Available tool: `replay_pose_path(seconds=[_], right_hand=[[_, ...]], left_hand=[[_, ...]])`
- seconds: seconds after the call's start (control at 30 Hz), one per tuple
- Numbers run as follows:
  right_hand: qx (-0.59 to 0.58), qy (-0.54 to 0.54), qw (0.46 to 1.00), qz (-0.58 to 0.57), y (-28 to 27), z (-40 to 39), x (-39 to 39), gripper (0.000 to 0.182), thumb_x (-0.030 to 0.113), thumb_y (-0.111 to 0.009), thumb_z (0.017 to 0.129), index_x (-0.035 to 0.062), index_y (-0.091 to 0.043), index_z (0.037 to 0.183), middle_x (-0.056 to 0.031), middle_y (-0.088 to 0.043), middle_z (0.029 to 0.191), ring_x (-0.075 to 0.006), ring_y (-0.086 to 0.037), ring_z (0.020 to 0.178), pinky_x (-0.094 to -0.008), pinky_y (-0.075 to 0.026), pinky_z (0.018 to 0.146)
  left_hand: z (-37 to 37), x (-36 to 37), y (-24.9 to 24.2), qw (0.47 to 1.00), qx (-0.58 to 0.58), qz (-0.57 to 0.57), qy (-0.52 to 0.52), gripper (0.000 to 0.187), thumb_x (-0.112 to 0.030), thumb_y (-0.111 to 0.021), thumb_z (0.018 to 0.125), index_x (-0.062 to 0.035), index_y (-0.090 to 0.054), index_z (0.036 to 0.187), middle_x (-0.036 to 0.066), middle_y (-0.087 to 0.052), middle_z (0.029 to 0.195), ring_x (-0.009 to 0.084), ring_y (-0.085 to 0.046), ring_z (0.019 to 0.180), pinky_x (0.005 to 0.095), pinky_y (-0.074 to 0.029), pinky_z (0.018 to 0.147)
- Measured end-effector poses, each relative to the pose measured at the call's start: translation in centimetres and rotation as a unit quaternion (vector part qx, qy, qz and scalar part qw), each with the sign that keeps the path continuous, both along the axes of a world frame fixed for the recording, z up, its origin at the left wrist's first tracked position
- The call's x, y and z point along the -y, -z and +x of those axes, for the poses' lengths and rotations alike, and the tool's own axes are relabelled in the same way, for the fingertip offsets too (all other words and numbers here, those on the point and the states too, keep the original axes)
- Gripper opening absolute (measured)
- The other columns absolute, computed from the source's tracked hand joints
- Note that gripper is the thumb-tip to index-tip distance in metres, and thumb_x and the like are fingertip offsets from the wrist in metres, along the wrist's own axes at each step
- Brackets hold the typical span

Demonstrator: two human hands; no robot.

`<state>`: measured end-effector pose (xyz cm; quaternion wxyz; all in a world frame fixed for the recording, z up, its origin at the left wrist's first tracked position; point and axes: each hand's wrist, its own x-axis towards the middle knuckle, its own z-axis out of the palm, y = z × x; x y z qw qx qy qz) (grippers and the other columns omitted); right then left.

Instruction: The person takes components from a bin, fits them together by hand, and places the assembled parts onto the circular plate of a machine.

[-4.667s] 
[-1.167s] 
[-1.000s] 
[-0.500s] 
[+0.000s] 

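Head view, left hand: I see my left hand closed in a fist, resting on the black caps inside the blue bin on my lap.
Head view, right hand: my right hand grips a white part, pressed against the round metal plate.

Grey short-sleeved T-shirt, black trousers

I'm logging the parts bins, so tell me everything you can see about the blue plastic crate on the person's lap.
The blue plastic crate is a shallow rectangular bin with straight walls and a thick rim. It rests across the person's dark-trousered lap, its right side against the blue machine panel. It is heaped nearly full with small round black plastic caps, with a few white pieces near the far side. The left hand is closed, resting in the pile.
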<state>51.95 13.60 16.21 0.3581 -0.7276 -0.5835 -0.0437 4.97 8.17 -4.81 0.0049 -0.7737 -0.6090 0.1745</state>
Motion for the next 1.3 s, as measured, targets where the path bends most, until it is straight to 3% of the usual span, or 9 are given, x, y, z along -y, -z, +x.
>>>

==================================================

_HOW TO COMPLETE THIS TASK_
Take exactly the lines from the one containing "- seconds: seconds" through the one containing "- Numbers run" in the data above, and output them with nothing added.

_REPLY TO THE TASK_
- seconds: seconds after the call's start (control at 30 Hz), one per tuple
- Numbers run as follows:

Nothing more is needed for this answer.